Obligations of companies under the LGPD 5w3f4p
A Brazilian General Data Protection Law (LGPD) it also imposes some obligations that must be put in place by companies in relation to the processing of personal data. Below are some of these main obligations:
- Keeping a record of personal data processing operations – this means that companies must keep a control (a kind of inventory) of their activities related to personal data.
- Indicate a person in charge (better known as “DPO” – Data Protection Officer) who will be responsible for acting as a communication channel with data subjects and the National Data Protection Authority (“ANPD”).
- Adopt security measures capable of protecting personal data from unauthorized access and from accidental or unlawful situations of destruction, loss, alteration, communication or any form of inappropriate or illicit treatment.
- Communicate to the ANPD and the data subject the occurrence of a security incident that may cause significant risk or damage.
s' rights over personal data 5h3h12
From the point of view of the rights that the law guarantees to data subjects, we can mention the following:
- Confirmation of the existence of treatment;
- Access to data;
- Correction of incomplete, inaccurate or outdated data;
- Anonymization, blocking or elimination of unnecessary, excessive or processed data in violation of the provisions of the law;
- Data portability to another service or product provider;
- Deletion of personal data processed with the consent of the holder;
- Information from public and private entities with which the controller shared data use;
- Information about the possibility of not giving consent and about the consequences of the refusal;
- Revocation of consent.
The law brings penalties in case of violation of its devices, which can range from a warning to a fine that can reach up to BRL 50.000.000,00, or even a partial or total ban on the exercise of activities related to data processing. As mentioned above, these penalties will only take effect from August 1, 2021.

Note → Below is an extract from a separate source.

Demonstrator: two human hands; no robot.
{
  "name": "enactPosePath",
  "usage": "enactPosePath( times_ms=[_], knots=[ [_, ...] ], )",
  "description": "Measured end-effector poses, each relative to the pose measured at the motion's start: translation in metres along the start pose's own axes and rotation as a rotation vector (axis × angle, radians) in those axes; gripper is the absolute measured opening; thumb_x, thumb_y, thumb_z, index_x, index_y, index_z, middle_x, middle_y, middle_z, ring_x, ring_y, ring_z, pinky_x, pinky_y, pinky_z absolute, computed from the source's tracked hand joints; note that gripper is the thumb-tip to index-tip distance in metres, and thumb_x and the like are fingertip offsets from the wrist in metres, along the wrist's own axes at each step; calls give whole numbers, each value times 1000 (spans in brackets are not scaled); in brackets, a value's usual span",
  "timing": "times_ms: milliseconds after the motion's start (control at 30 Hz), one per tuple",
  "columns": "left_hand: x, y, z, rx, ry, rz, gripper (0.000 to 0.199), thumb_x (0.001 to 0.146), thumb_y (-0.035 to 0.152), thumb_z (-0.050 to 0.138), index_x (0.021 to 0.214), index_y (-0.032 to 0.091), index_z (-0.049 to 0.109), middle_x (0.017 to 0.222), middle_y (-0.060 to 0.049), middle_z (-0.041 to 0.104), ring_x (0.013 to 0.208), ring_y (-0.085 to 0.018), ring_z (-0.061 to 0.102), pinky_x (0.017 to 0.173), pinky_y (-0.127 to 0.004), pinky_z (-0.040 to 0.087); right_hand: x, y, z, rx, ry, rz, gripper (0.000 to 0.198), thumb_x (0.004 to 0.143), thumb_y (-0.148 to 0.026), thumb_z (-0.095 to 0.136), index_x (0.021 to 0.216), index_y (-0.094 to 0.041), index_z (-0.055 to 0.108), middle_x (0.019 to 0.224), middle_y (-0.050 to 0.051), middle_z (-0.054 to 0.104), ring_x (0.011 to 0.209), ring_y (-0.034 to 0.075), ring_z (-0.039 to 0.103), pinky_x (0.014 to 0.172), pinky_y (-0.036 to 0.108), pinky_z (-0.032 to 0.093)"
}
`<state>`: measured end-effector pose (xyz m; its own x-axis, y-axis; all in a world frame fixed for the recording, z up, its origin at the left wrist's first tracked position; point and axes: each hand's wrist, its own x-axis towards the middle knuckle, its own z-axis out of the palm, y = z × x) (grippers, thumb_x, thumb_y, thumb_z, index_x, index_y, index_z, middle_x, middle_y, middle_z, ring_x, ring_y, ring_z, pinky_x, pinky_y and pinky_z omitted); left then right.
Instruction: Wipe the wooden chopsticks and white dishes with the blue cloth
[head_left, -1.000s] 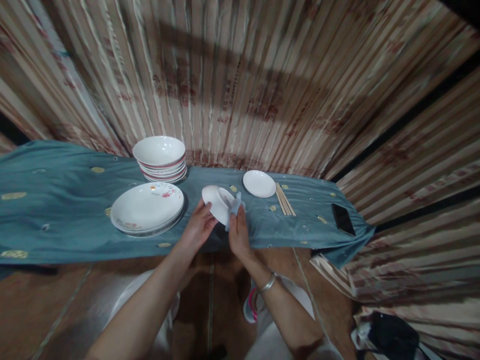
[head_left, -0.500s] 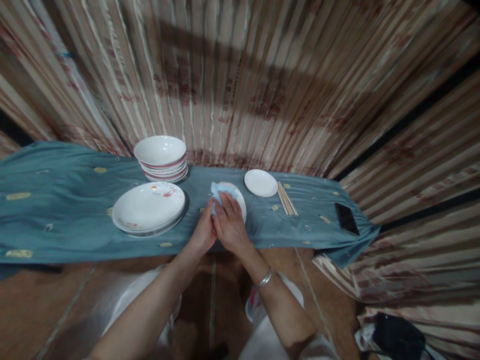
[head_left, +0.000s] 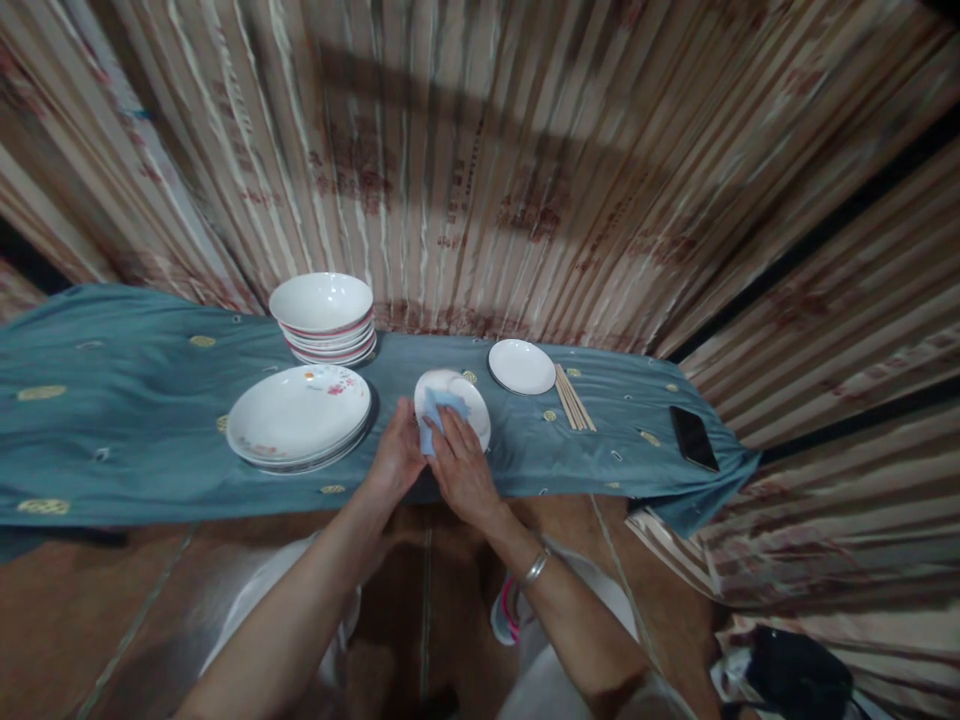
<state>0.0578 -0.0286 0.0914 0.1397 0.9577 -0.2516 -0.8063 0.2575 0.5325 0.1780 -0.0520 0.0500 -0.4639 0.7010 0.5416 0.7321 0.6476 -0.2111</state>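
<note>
A small white plate (head_left: 478, 408) is held above the near part of the cloth-covered table. At its left edge, my left hand (head_left: 399, 448) grips the rim, with some fingers hidden beneath the plate. Over the plate's face, my right hand (head_left: 463, 465) presses a light blue cloth (head_left: 442, 405) with its fingers. Left of my hands lies a stack of large oval plates (head_left: 296, 415) with a floral pattern. Behind those stands a stack of white bowls (head_left: 322, 305) with red bands.
Another small white plate (head_left: 523, 366) lies to the right, with several wooden chopsticks (head_left: 574, 398) beside it. A black phone (head_left: 693, 437) rests near the right end of the blue-green tablecloth (head_left: 150, 410). Striped curtains (head_left: 465, 180) hang behind the table. A dark bag (head_left: 799, 675) sits at lower right.
The small plate now shows more of its face, tilted toward me. My left hand has moved left to its rim, and the right hand with the cloth has slid slightly nearer.
</note>
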Motion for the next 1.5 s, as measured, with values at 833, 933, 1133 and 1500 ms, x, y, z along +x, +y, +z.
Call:
enactPosePath(
  times_ms=[833, 933, 1133, 1500],
  knots=[
    [2, -7, -9, 230, 21, 118, 48, 59, 14, 77, 106, 15, 63, 87, -7, 73, 80, -23, 67, 71, -36, 55, -42, 34, 28, 297, 118, 519, 60, 97, -41, 25, 147, -9, 16, 153, 18, 18, 142, 24, 15, 113, 48, 25],
    [-2, -8, -3, 240, 10, 118, 46, 60, 13, 77, 103, 15, 64, 89, -7, 73, 83, -23, 67, 74, -36, 55, -30, 47, 31, 307, 149, 587, 60, 96, -45, 22, 143, -9, 27, 149, 18, 30, 140, 23, 23, 111, 46, 28],
    [-10, -12, 5, 295, -58, 129, 47, 61, 16, 76, 107, 18, 64, 98, -7, 72, 91, -24, 65, 76, -35, 55, -3, 71, 27, 363, 261, 559, 55, 96, -46, 22, 138, -14, 39, 140, 14, 46, 135, 20, 35, 109, 42, 31],
    [-15, -15, 8, 367, -108, 101, 53, 65, 20, 74, 116, 19, 58, 90, -4, 71, 86, -22, 65, 73, -33, 54, 37, 63, -6, 446, 217, 431, 54, 97, -43, 24, 135, -12, 44, 141, 13, 44, 136, 19, 34, 113, 40, 27]
  ],
)
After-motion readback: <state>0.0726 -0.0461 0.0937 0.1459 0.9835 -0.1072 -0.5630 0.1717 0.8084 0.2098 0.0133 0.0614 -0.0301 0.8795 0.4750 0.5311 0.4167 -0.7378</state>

The role of the National Data Protection Authority 6r462o
In relation to the National Data Protection Authority (“ANPD”), which is not yet established, the Decree No. 10.474 of 26 August, which approves its regimental structure (as an integral body of the Presidency of the Republic) and the chart demonstrating its positions in commission and functions of trust, relocating commission positions in the Superior Management and Advisory Group (DAS) and Commissioned Functions of the Executive Branch (FE), from the Management Secretariat of the Special Secretariat for Debureaucratization, Management and Digital Government of the Ministry of Economy for the ANPD. This Decree will enter into force on the date of publication of the appointment of the Chief Executive Officer of the ANPD in the Official Gazette of the Union, which is yet to occur.
A ANPD is essential for the LGPD to “work” in the best way, since such authority will be responsible for, among other functions, ensuring the protection of personal data, preparing guidelines for the National Policy for the Protection of Personal Data and Privacy, monitoring and apply sanctions, promote knowledge of the rules and public policies on the protection of personal data and security measures among the population.
Regardless of the full validity of the LGPD and the effective functioning of the ANPD, it is important to emphasize that several authorities, such as Public Prosecutors, SENACON, Procons, and even judges, already use the LGPD as a basis to guide their investigations and decisions. Therefore, it is important that companies are aware and prepared to comply with the provisions of the law.